How to Innovate a Winning Product
Illustration: Joel Kimmel
In his 2018 book, The Innovation Navigator, Tucker Marion ’96 calls on executives to reconsider their innovation process. Marion, a Northeastern University professor of entrepreneurship and innovation, suggests executives can improve innovation by maximizing technology. But they must also loosen their hold on the innovation process so more ideas come into play, even from outside sources.
The failure rate for new products and services is about 40 percent — and that number hasn’t changed since the 1960s. For most companies, the challenge is finding the right opportunities on one side and having an efficient process to get that product to consumers on the other side.

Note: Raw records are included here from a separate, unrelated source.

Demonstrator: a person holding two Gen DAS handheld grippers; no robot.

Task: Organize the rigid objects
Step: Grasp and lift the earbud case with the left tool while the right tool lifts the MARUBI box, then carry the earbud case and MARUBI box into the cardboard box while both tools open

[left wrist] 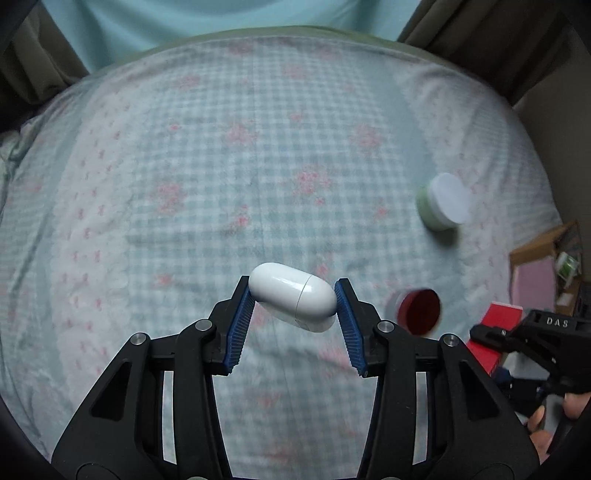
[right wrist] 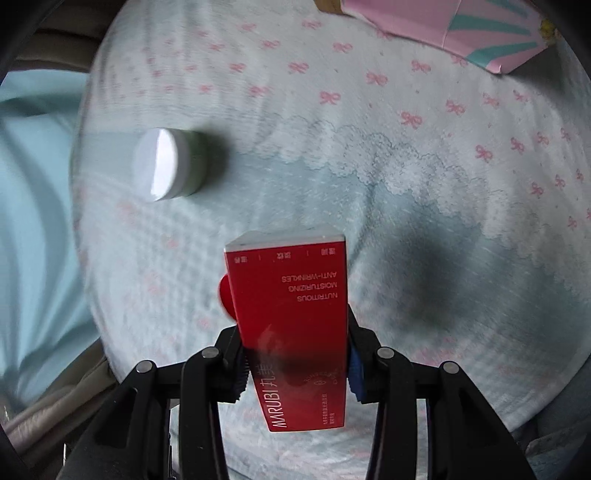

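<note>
**Both grippers loaded, items off the bed**

White capsule case [left wrist: 293,297]: glossy, pill-shaped, seam line near its right end. Sits crosswise between the blue ribbed pads [left wrist: 240,328] of the left gripper [left wrist: 294,301], pinched end to end near the pad tips. Clenched on it, both pads touching. Case is up off the bedsheet [left wrist: 221,166]; the cloth below looks blurred.

Red box [right wrist: 291,325]: tall carton, white end face pointing away from cam, print reads "MARUBI" + "NUTRITIOUS MOISTURIZING ANTI-WRINKLES", upside down in the right wrist view. Right gripper [right wrist: 295,363] is clamped on its long sides, lower-mid section; blue pad [right wrist: 355,369] visible on the right side, left pad mostly hidden behind the box. Box tilted slightly and held above the sheet; dark shadow on the cloth to its right.

Left on the bed:
- green jar [right wrist: 173,164] w/ white lid, lying on its side, lid facing cam. Well apart from both held items; upper right of the case in left wrist view.
- red round lid/jar [left wrist: 417,310], just beside the right finger of the left gripper in left wrist view; in right wrist view only a red edge peeks out from behind the box's left side. Can't tell lid vs jar.

Surroundings: sheet is pale blue check w/ pink bows + lace print. Pink box w/ teal stripes [right wrist: 461,33] at far edge, top right of right wrist view. Person's fingers [left wrist: 543,417] on the right gripper's handle, lower right of left wrist view.
</note>
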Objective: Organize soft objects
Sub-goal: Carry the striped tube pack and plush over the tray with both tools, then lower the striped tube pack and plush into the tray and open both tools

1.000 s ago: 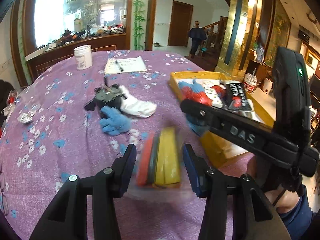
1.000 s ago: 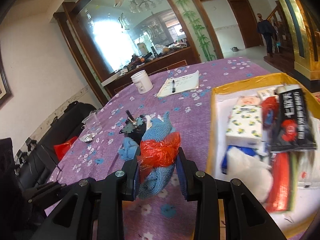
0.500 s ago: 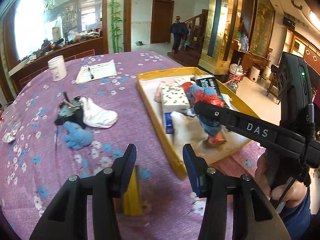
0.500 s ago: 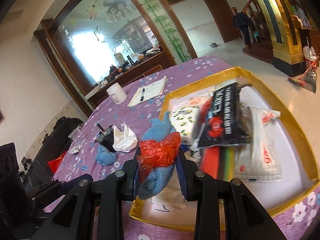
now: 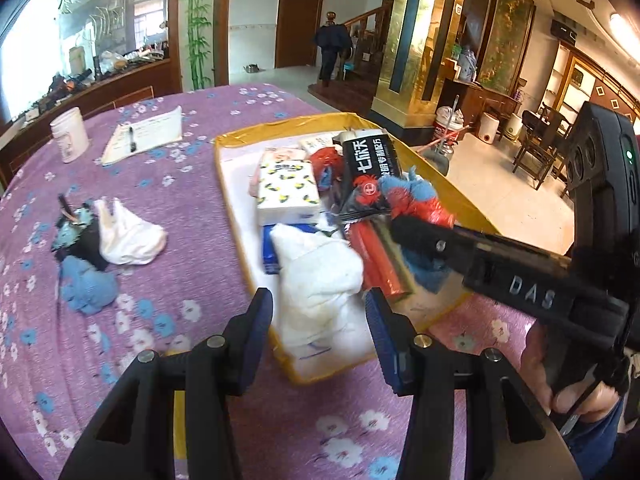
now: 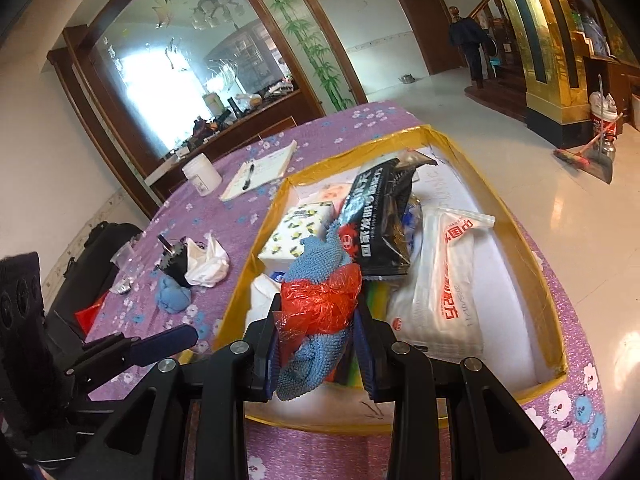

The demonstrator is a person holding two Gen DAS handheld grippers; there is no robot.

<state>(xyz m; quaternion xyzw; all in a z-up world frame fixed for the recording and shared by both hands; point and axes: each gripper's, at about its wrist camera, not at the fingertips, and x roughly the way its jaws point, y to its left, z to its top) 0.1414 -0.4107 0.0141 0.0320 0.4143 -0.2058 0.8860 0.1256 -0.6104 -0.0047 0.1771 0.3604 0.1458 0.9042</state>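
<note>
1. Left wrist view: the left gripper (image 5: 318, 322) hangs with its jaws apart and nothing between them, over the near rim of the yellow tray (image 5: 256, 256); bare purple tablecloth (image 5: 180, 248) lies open to the left, up to the white cloth (image 5: 128, 232).
2. Right wrist view: the right gripper (image 6: 318, 332) pinches a blue cloth (image 6: 310, 354) wrapped in red plastic (image 6: 320, 300) above the crowded tray (image 6: 532, 264); clear white floor shows by the far right wall.

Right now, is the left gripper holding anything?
No: in the left wrist view the left gripper has its jaws apart with nothing clamped, only the white cloth in the yellow tray showing beyond them.
</note>
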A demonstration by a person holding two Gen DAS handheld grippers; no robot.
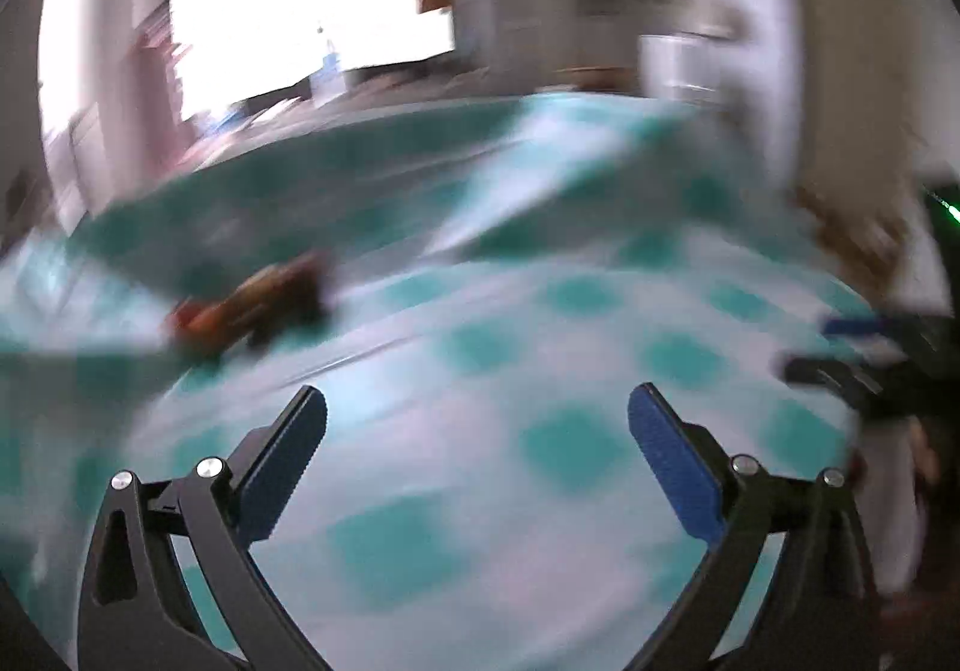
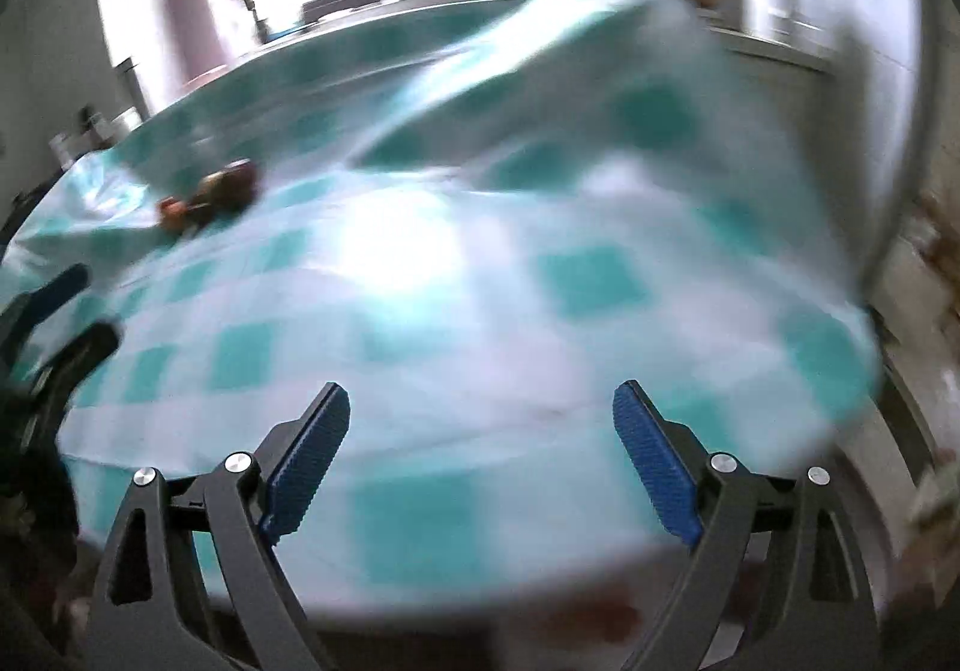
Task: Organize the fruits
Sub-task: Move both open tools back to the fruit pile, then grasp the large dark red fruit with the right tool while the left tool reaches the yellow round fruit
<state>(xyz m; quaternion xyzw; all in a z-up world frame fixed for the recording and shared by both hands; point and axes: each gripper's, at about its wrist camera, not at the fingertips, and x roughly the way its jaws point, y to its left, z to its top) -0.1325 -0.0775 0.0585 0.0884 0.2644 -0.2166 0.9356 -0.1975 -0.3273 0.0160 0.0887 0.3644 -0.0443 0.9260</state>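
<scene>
Fruits (image 1: pixel 252 305), a blurred red, orange and dark-brown cluster of rounded lumps, lie on the far left of the bench, on a glossy teal-and-white checked cloth (image 1: pixel 480 491) with a raised fold behind them. Both left tongs (image 1: pixel 477 419) and right tongs (image 2: pixel 480 413) gape wide, ribbed blue pads holding nothing. Only the right view shows the cloth's near edge overhanging.

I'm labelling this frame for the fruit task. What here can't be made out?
- Fruits, left wrist view: motion blur merges them into one red-brown smear; kinds and count unreadable. The same holds for the right wrist view.
- Checked tablecloth: glare and blur hide its surface detail.
- Objects below table edge, right wrist view: blurred, cut off.
</scene>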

We have 21st-century tools, but we’re using them with a 20th-century approach. We have all these ways to share information now, but companies still rely on their own teams to magically come up with ideas, so they’re missing out on all the other sources of knowledge.
It can take years to develop a system and culture to foster every employee as a source of new ideas. It’s hard work. There is no silver bullet. You need to be comfortable using different modes, and some might be better than others at different points.
Small and middle- sized companies, especially those in traditional industries, need this sort of thinking the most. You want close relationships with suppliers, universities, even competitors. What better way to get ideas?
Controlling intellectual property is something you need to consider, but there are new approaches to it. Tesla released all intellectual property (with caveats). Toyota just did the same when it released 25,000 patents. There are ways to control intellectual property, but you may need to use different ways to do it.